WORK TO COMPLETE: Start with the first line of the data and end with the line that holds "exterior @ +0"; write out each one exactly.

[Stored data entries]
=== Section Start ===

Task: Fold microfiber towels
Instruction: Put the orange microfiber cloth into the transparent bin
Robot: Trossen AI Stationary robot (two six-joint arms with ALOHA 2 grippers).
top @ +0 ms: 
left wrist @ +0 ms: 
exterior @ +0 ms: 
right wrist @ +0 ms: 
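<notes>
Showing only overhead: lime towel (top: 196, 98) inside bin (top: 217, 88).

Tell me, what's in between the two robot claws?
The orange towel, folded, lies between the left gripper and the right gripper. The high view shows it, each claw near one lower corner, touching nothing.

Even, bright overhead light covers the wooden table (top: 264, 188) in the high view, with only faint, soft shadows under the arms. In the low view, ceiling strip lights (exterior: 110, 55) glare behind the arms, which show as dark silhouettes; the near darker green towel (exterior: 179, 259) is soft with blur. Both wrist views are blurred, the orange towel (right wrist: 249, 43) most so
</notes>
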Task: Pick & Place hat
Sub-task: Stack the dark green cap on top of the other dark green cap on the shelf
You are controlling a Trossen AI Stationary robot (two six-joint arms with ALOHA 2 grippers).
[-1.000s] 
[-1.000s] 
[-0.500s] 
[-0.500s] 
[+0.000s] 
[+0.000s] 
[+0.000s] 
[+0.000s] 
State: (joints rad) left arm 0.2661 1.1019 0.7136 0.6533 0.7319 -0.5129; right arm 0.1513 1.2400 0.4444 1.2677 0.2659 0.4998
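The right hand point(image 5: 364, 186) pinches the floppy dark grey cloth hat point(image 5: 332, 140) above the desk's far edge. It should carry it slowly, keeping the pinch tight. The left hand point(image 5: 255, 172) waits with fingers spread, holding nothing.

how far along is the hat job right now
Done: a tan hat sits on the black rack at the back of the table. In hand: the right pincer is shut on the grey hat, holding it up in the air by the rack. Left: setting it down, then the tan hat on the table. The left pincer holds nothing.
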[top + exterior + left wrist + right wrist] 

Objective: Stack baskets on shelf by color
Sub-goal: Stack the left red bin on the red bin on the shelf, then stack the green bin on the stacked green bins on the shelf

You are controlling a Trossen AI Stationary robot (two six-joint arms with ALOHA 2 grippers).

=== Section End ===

WRITTEN ANSWER:
Task: Fold microfiber towels
Instruction: Put the orange microfiber cloth into the transparent bin
Robot: Trossen AI Stationary robot (two six-joint arms with ALOHA 2 grippers).
top @ +0 ms: 
left wrist @ +0 ms: 
exterior @ +0 ms: 

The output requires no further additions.